• Your assignment
For each line of the material, write out an exact copy.

START Information shown

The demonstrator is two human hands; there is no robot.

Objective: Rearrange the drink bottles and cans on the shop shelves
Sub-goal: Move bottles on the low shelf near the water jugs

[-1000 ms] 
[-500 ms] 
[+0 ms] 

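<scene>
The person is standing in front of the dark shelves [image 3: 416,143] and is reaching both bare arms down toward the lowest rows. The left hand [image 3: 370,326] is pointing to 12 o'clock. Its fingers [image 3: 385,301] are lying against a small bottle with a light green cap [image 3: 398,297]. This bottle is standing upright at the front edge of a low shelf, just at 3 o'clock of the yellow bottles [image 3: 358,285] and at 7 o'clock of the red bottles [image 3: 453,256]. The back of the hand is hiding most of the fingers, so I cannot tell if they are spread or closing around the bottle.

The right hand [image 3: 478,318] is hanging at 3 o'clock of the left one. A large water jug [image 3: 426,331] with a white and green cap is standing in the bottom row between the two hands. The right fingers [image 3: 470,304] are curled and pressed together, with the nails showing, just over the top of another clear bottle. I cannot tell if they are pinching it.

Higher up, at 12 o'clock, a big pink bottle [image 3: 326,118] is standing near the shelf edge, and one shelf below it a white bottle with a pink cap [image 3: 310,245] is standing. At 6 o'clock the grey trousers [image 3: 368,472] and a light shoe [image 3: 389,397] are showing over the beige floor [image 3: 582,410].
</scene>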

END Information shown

• Task output
The demonstrator is two human hands; there is no robot.

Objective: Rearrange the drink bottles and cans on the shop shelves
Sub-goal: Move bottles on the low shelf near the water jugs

[-1000 ms] 
[-500 ms] 
[+0 ms] 

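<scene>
The person is standing in front of the dark shelves [image 3: 416,143] and is reaching both bare arms down toward the lowest rows. The left hand [image 3: 370,326] is pointing to 12 o'clock. Its fingers [image 3: 385,301] are lying against a small bottle with a light green cap [image 3: 398,297]. This bottle is standing upright at the front edge of a low shelf, just at 3 o'clock of the yellow bottles [image 3: 358,285] and at 7 o'clock of the red bottles [image 3: 453,256]. The back of the hand is hiding most of the fingers, so I cannot tell if they are spread or closing around the bottle.

The right hand [image 3: 478,318] is hanging at 3 o'clock of the left one. A large water jug [image 3: 426,331] with a white and green cap is standing in the bottom row between the two hands. The right fingers [image 3: 470,304] are curled and pressed together, with the nails showing, just over the top of another clear bottle. I cannot tell if they are pinching it.

Higher up, at 12 o'clock, a big pink bottle [image 3: 326,118] is standing near the shelf edge, and one shelf below it a white bottle with a pink cap [image 3: 310,245] is standing. At 6 o'clock the grey trousers [image 3: 368,472] and a light shoe [image 3: 389,397] are showing over the beige floor [image 3: 582,410].
</scene>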

There is no more to this exercise.